# EXERCISE REQUIREMENTS:
Word for word, write out all of the entries that follow.

# Stored data entries:
--- --- ---
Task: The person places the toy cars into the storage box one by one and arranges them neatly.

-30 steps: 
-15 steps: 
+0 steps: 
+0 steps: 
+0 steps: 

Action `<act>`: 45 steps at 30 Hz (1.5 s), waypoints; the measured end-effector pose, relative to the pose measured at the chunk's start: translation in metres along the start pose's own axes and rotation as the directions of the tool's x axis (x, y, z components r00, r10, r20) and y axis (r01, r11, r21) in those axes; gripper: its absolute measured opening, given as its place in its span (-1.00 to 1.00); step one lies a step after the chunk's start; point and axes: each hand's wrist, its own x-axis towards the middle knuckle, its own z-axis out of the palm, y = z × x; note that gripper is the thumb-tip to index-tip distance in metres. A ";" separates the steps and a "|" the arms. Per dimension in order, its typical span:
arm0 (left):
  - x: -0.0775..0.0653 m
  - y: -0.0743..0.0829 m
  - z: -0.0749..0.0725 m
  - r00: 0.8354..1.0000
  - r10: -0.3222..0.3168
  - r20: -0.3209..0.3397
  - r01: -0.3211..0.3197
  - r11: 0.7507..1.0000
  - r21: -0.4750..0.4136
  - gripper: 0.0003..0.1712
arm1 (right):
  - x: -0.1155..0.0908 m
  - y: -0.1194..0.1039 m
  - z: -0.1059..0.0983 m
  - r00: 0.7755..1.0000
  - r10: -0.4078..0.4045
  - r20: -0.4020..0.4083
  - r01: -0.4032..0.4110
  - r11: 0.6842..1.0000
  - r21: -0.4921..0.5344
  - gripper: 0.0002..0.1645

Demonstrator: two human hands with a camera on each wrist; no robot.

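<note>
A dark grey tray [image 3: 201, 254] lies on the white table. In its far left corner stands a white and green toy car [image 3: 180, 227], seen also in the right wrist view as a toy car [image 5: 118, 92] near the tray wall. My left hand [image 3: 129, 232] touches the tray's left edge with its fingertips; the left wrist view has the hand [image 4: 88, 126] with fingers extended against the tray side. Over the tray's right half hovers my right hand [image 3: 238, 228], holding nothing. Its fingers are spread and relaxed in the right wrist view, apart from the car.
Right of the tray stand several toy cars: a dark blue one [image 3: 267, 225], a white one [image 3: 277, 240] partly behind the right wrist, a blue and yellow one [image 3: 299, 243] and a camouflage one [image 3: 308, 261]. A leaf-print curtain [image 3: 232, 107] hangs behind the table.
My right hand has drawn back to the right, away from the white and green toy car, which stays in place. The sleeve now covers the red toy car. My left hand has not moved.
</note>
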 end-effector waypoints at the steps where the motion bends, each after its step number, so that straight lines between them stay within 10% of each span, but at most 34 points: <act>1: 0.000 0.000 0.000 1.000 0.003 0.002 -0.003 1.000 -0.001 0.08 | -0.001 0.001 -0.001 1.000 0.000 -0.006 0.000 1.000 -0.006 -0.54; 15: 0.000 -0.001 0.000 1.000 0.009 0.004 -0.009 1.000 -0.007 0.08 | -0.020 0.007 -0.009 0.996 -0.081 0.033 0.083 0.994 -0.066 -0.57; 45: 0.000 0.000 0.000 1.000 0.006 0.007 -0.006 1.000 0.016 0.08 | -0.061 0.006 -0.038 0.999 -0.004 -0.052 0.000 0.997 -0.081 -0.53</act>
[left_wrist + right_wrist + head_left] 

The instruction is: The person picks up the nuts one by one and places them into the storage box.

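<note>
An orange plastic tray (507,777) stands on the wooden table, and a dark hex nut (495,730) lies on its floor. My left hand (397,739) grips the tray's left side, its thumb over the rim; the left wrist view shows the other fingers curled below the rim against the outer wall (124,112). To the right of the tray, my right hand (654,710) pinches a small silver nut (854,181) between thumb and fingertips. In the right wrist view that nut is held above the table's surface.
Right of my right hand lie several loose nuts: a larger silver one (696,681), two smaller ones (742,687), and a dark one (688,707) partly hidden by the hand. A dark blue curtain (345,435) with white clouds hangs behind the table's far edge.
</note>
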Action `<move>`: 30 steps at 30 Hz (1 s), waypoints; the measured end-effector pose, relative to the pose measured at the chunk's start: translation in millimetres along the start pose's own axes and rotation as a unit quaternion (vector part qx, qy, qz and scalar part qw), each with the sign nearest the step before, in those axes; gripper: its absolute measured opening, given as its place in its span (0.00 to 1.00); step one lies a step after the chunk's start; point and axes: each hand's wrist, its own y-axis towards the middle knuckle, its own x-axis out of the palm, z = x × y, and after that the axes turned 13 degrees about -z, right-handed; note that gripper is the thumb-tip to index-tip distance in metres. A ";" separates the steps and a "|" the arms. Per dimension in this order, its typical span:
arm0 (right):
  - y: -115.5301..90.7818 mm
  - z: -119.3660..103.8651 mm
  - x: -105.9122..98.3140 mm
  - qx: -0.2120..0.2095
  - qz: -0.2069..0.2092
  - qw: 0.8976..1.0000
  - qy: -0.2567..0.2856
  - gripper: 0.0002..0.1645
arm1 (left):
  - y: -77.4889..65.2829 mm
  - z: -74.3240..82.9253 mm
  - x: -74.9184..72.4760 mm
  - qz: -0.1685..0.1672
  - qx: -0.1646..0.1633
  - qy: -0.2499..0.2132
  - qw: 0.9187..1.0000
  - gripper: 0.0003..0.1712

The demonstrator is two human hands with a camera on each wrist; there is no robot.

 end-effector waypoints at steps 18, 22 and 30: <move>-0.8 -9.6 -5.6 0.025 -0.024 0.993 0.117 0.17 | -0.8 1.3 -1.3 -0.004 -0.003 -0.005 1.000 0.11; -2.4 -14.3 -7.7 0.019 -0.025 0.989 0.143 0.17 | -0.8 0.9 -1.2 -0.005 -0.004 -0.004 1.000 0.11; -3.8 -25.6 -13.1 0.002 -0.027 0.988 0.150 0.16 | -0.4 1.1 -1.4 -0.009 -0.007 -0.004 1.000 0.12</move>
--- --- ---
# OUTPUT OF THE EXERCISE:
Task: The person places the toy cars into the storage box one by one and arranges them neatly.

-30 steps: 
-15 steps: 
+0 steps: 
+0 steps: 
+0 steps: 

Action `<act>`: 45 steps at 30 Hz (1.5 s), waypoints; the measured end-effector pose, relative to the pose measured at the chunk's start: translation in metres along the start pose's own axes and rotation as the directions of the tool's x axis (x, y, z components r00, r10, r20) and y axis (r01, r11, r21) in those axes; gripper: its absolute measured opening, given as its place in its span (-1.00 to 1.00); step one lies a step after the chunk's start; point and axes: each hand's wrist, its own x-axis towards the middle knuckle, its own z-axis out of the palm, y = z × x; note that gripper is the thumb-tip to index-tip distance in metres. A ";" separates the steps and a "|" the arms. Per dimension in order, its typical span:
arm0 (left):
  - x: -0.0775..0.0653 m
  - y: -0.0743..0.0829 m
  - z: -0.0749..0.0725 m
  - r00: 0.8354..1.0000
  - r10: -0.3222..0.3168
  - r20: -0.3209..0.3397
  - r01: -0.3211..0.3197
  - r11: 0.7507..1.0000
  - r21: -0.4750..0.4136
  - gripper: 0.0003..0.1712
arm1 (right):
  - x: -0.1155..0.0908 m
  - y: -0.1194..0.1039 m
  - z: -0.1059..0.0983 m
  - r00: 0.7755..1.0000
  - r10: -0.4078..0.4045
  - r20: -0.4020..0.4083
  - r01: -0.4032..0.4110
  - r11: 0.6842..1.0000
  - r21: -0.4921..0.5344
  - gripper: 0.0002..0.1645

Demonstrator: two human hands with a camera on each wrist; no robot.

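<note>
A dark grey tray [image 3: 201, 254] lies on the white table. In its far left corner stands a white and green toy car [image 3: 180, 227], seen also in the right wrist view as a toy car [image 5: 118, 92] near the tray wall. My left hand [image 3: 129, 232] touches the tray's left edge with its fingertips; the left wrist view has the hand [image 4: 88, 126] with fingers extended against the tray side. Over the tray's right half hovers my right hand [image 3: 238, 228], holding nothing. Its fingers are spread and relaxed in the right wrist view, apart from the car.
Right of the tray stand several toy cars: a dark blue one [image 3: 267, 225], a white one [image 3: 277, 240] partly behind the right wrist, a blue and yellow one [image 3: 299, 243] and a camouflage one [image 3: 308, 261]. A leaf-print curtain [image 3: 232, 107] hangs behind the table.
My right hand has drawn back to the right, away from the white and green toy car, which stays in place. The sleeve now covers the red toy car. My left hand has not moved.
</note>
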 end-effector waypoints at the steps where the motion bends, each after its step number, so that straight lines between them stay within 10% of each span, but at most 34 points: <act>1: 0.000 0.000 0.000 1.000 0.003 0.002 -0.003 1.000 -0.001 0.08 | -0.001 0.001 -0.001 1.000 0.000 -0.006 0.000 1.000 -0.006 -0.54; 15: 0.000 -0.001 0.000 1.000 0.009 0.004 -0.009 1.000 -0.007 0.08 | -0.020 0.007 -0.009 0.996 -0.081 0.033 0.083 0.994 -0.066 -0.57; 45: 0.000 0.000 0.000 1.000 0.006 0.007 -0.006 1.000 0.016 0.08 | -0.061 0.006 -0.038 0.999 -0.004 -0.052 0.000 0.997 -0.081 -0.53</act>
[left_wrist + right_wrist + head_left] 

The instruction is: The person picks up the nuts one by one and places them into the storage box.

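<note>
An orange plastic tray (507,777) stands on the wooden table, and a dark hex nut (495,730) lies on its floor. My left hand (397,739) grips the tray's left side, its thumb over the rim; the left wrist view shows the other fingers curled below the rim against the outer wall (124,112). To the right of the tray, my right hand (654,710) pinches a small silver nut (854,181) between thumb and fingertips. In the right wrist view that nut is held above the table's surface.
Right of my right hand lie several loose nuts: a larger silver one (696,681), two smaller ones (742,687), and a dark one (688,707) partly hidden by the hand. A dark blue curtain (345,435) with white clouds hangs behind the table's far edge.
</note>
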Action `<move>`: 30 steps at 30 Hz (1 s), waypoints; the measured end-effector pose, relative to the pose measured at the chunk's start: translation in millimetres along the start pose's own axes and rotation as a unit quaternion (vector part qx, qy, qz and scalar part qw), each with the sign nearest the step before, in those axes; gripper: its absolute measured opening, given as its place in its span (0.00 to 1.00); step one lies a step after the chunk's start; point and axes: each hand's wrist, its own y-axis towards the middle knuckle, its own x-axis out of the palm, z = x × y, and after that the axes turned 13 degrees about -z, right-handed; note that gripper is the thumb-tip to index-tip distance in metres. A ";" separates the steps and a "|" the arms. Per dimension in this order, its typical span:
arm0 (right):
  - y: -115.5301..90.7818 mm
  - z: -119.3660..103.8651 mm
  - x: -105.9122..98.3140 mm
  - qx: -0.2120..0.2095
  - qz: -0.2069..0.2092
  - qw: 0.8976..1.0000
  - qy: -0.2567..0.2856
  - gripper: 0.0002..0.1645
arm1 (left):
  - y: -77.4889..65.2829 mm
  - z: -74.3240..82.9253 mm
  - x: -74.9184..72.4760 mm
  - qz: -0.1685..0.1672
  - qx: -0.1646..0.1633
  - qy: -0.2499..0.2132
  - qw: 0.9187..1.0000
  - gripper: 0.0003..0.1712

The demonstrator is two human hands with a camera on each wrist; there is no robot.

 end-effector waypoints at steps 18, 22 and 30: <move>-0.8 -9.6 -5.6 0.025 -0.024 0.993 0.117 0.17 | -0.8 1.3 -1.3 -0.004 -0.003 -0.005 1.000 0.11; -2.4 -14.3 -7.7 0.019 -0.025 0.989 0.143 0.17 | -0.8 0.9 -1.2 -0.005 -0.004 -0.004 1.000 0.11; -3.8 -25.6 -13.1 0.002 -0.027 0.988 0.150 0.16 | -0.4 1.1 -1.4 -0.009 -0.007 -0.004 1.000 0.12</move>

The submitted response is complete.